Abstract

The article discusses the influence of ethnic and religious factors on intercultural interactions in Samara Trans-Volga region in the second half of the 19th – early 20th centuries. The analysis of inter-ethnic contacts was made taking into account the national and confessional composition of the region’s population and the nature of settlement in mixed villages and groups of villages. The study is based on archival and published sources, including statistical data, as well as on the author's field materials (Samara region, 1997–2018). Intercultural interaction in Samara Trans-Volga region has historically been determined not only by ethnic, but largely by religious differences of contacting groups.

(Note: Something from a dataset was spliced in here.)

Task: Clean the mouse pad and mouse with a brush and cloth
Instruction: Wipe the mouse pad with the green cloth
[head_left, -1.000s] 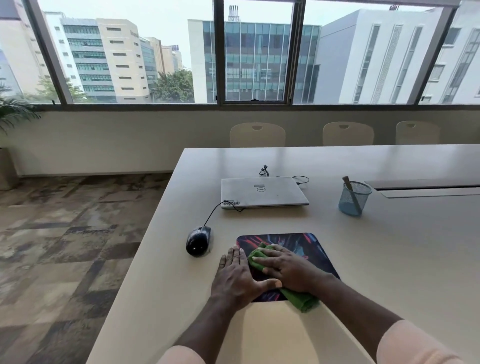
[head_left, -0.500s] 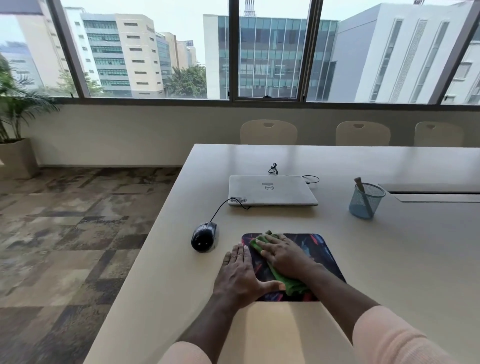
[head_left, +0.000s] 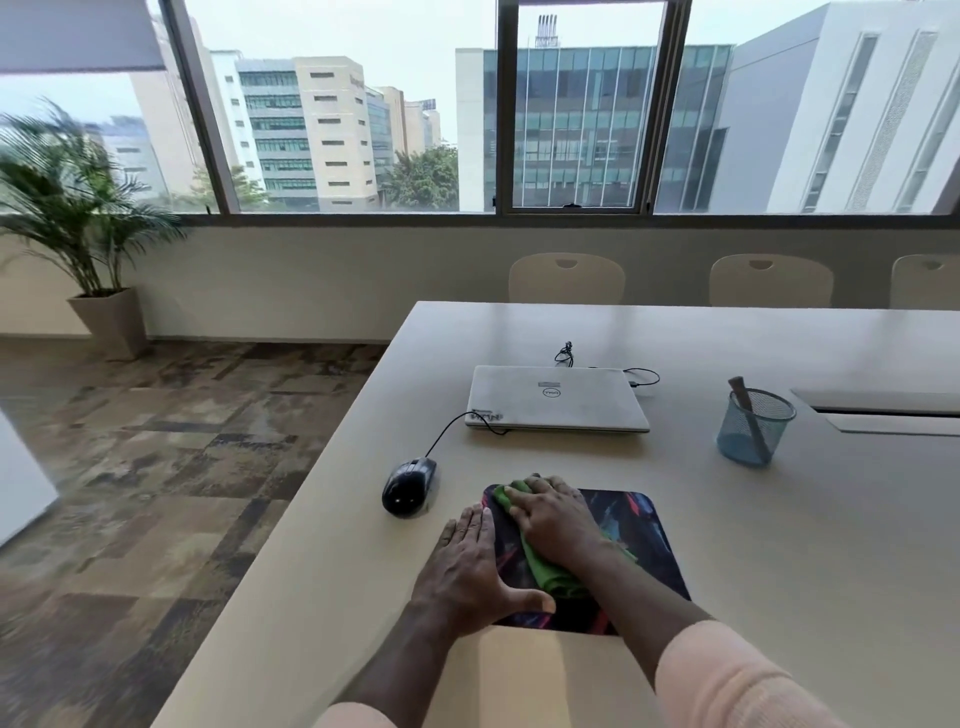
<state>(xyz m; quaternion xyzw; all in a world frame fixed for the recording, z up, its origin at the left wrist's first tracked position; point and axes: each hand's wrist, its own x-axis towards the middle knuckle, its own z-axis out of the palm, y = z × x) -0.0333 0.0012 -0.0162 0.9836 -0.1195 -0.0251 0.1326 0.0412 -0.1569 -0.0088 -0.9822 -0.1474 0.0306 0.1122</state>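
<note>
A dark mouse pad (head_left: 649, 540) with red and blue streaks lies on the beige table (head_left: 779, 571) in front of me. My right hand (head_left: 556, 519) presses a green cloth (head_left: 545, 569) flat onto the pad's far left part. My left hand (head_left: 467, 566) lies flat with fingers apart on the pad's left edge, its thumb across the near corner. A black wired mouse (head_left: 409, 486) sits on the table just left of the pad. A brush (head_left: 748, 415) with a brown handle stands in a blue mesh cup (head_left: 753, 428) at the right.
A shut silver laptop (head_left: 556, 397) lies behind the pad, the mouse cable running to it. The table's left edge drops to patterned carpet. Cream chairs (head_left: 566, 278) line the far side. A potted palm (head_left: 98, 260) stands by the window. A cable hatch (head_left: 883, 410) is at the right.
My right hand has slid the green cloth away from me to the pad's far left corner. My left hand has stayed flat on the pad's left edge. The view has swung left.
</note>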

Ethnically and confessionally mixed settlements were the main platform for communication, ranging from mutual hostility and socio-cultural isolation to the assimilation of one community by another. Historically, Orthodoxy and Islam acted as factors in consolidating ethnic groups within confessions in the region and, at the same time, as the reasons for the destruction of ethnic “boundaries” and formation of supra-ethnic sociocultural spaces (temple, cemetery, rural settlement, family-related circle, common holidays and rituals, etc.). Such an orientation of the religious factor resulted in assimilation processes (russification of the Mordovians and the Chuvash, tatarization of the Chuvash, etc.). At the same time, confessional differences separated ethnic groups and / or parts of one group, contributed to their relative mutual socio-cultural isolation, while maintaining the necessary level of intergroup communication in industrial and social spheres. Perception of confessional differences varied from tolerance to open hostility and enmity. These patterns of influence of the religious factor on the development of inter-ethnic relations are still relevant today.